Medical practice

New NHS planning guidance puts patient first

Many newspapers are reporting new planning guidance for the NHS released by the NHS Commissioning Board, which it says will "drive a revolution for patients…giving them greater control of their health."

It's a substantial document and different papers focus on different areas – BBC News focuses on the recommendation that the NHS provides services seven days a week, while The Guardian and The Daily Telegraph focus on the announcement that more surgical outcome data will be made available.

The new guidance is published by the NHS Commissioning Board, a new body set up as part of the government's NHS reform programme, which will oversee the spending of England's £95.6bn NHS budget from April 2013.

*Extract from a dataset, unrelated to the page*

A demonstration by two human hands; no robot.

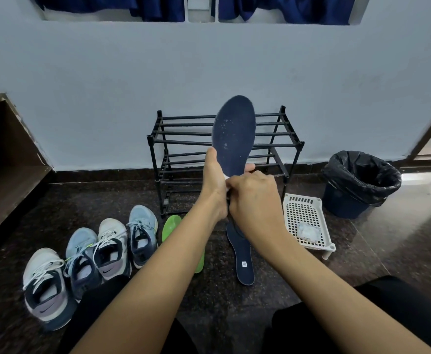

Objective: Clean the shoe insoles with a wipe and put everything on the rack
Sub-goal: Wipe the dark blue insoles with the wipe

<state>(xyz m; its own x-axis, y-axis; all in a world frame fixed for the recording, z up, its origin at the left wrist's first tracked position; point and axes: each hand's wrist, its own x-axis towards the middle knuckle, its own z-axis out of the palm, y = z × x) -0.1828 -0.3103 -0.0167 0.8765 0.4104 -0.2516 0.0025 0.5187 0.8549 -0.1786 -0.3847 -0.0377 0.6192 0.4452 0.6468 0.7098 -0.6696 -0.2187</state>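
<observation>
You are gripping the navy insole point(234, 134) upright in your left hand point(213, 180), speckled toe above it, your right hand point(256, 198) pinching an apparent wipe point(226, 176) at the heel, likely needing upward strokes next.

Black-lined bin point(360, 182) on dark floor point(349, 254), blue curtains point(153, 7) above

1. We see a navy insole point(233, 134) held upright, toe up, with pale specks on its face.
2. A second navy insole point(243, 261) lies flat on the floor, a white label near its heel.
3. A green insole point(171, 224) lies beside it.
4. The black rack point(283, 139) stands behind.
</observation>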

Among the many initiatives and changes it sets out, the following are likely to be seen as especially pertinent to NHS patients:

  • A move towards routine NHS care seven days a week – a change prompted by data that shows some hospitals have higher out-of-hours death rates than would normally be expected, and a concern that valuable facilities and services (scanners, operating theatres etc) should be made maximum use of at times that suit patients.
  • Much greater availability and use of clinical performance data. This will be used to drive quality improvements within the NHS and will also be made available on websites such as NHS Choices, so that patients can see clearly which NHS services are best and worst. The document says that even the performance of consultants will be published.
  • A greater focus on collecting patients' views on the care they receive. Patients are already able to rate and comment on NHS services via NHS Choices, and in future all hospitals will need to collect similar data in "real-time" (before patients leave hospital). This will also be made available for others to see and inform their choice of health provider.

Who produced the guidance?

'Everyone counts: Planning for Patients 2013/14' has been published by the NHS Commissioning Board, which will take on its full responsibilities from April 1 2013 and has the main aim of improving health outcomes for people in England.

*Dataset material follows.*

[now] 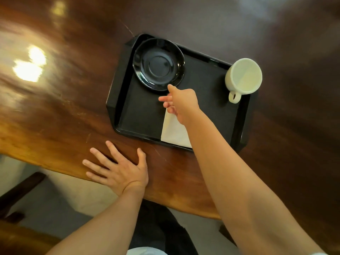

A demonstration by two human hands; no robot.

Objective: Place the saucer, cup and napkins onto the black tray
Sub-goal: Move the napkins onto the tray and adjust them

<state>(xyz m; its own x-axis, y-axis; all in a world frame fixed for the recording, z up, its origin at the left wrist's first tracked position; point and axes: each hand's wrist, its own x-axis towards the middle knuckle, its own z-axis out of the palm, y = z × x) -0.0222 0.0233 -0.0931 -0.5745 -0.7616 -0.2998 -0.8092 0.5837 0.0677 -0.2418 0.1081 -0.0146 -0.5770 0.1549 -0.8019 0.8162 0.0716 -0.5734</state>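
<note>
I see the brown wooden tabletop (55, 115) filling most of the view, glossy, with bright glare patches toward 9 o'clock. The black tray (139, 115) lies on it just above centre, turned at a slant. My right arm reaches from 5 o'clock over the tray's near rim.

On the tray, largest first: the black saucer (158, 63) sits in the corner at 11 o'clock, upright and empty. The white cup (243, 76) stands at 2 o'clock, at the tray's far right corner, handle pointing toward me; whether it rests fully inside the rim I cannot tell. A white napkin (172, 132) lies flat at the near edge, partly hidden under my right wrist.

My left hand (119, 172) lies flat on the tabletop at 7 o'clock, fingers spread, holding nothing. My right hand (181, 103) hovers over the tray just beside the saucer's near rim, fingers loosely apart, empty.
</note>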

In discussing the role of the NHS Commissioning Board (NHS CB), Sir David Nicholson, chief executive of the NHS and NHS CB, says: "At the heart of our approach is local control over decision making. We want to put power in the hands of clinicians who know their patients best. We want to give them money, information and tools to do the job. And we want the public to have the information they need to make choices and participate fully in the development of their health services."

In addition to the budget for clinical commissioning groups (CCGs), the NHS Commissioning Board will fund some services for the first time from April 2013, including:

  • specialised healthcare
  • primary care (general practice)
  • services for the military
  • prison and offender health

It puts the budget for these services at £25.4bn, a 2.6% increase for the same services for the 2012/13 period.

What recommendations did the guidance make?

The NHS Commissioning Board has provided five "offers" to NHS commissioners (those who fund services) to give them the guidance and evidence they need to produce better local health outcomes.

These are:

  • A move towards routine NHS care seven days a week. A forum led by the board's national medical director will report in autumn 2013 on ways to improve access to services seven days a week. The first stage of this review will focus on improving availability of diagnostic services, urgent and emergency care.
  • Greater transparency on doctors' performance and clinical outcomes, and more choice for patients.
  • Mechanisms to help patients give and use feedback, starting with a 'Friends and Family Test' that asks patients whether they would recommend a service to their loved ones. This will be introduced for all A&E and acute hospital inpatients from April 2013, and for maternity services from October 2013. Additionally, by 2015 all NHS patients should be able to give feedback on their care in "real-time".
  • Systematic collection of data on the performance of health and social care services to help those planning NHS care to monitor and drive up standards.
  • Ensuring high professional standards across care.

The guidance outlines that from 2013 it will be a requirement to publish clinical measures – including survival rates – from national audits for consultants (specialist medical doctors) across the following 10 medical and surgical specialties:

  • adult cardiac surgery – surgery to treat heart problems in adults, such as coronary heart bypass surgery or heart valve surgery
  • interventional cardiology – less invasive treatment most commonly used to widen blocked heart blood vessels (under X-ray imaging, a stent can be introduced via the artery in the leg and guided towards the heart)
  • vascular surgery – other types of surgery involving the blood vessels
  • upper gastrointestinal surgery – surgery of the stomach and intestines
  • colorectal surgery – surgery of the colon and/or rectum
  • orthopaedic surgery – surgery involving the bones, muscles and joints
  • bariatric surgery – weight-loss surgery
  • urological surgery – surgery involving the urinary tract (the kidneys, bladder or urethra)
  • head and neck surgery
  • thyroid and endocrine surgery – surgery to treat hormonal conditions, such as an underactive or overactive thyroid gland

The report says this data will allow comparisons to be made across hospitals by 2014/15 and help patients choose the best care for them. It is likely that the data will be made available on the NHS Choices website.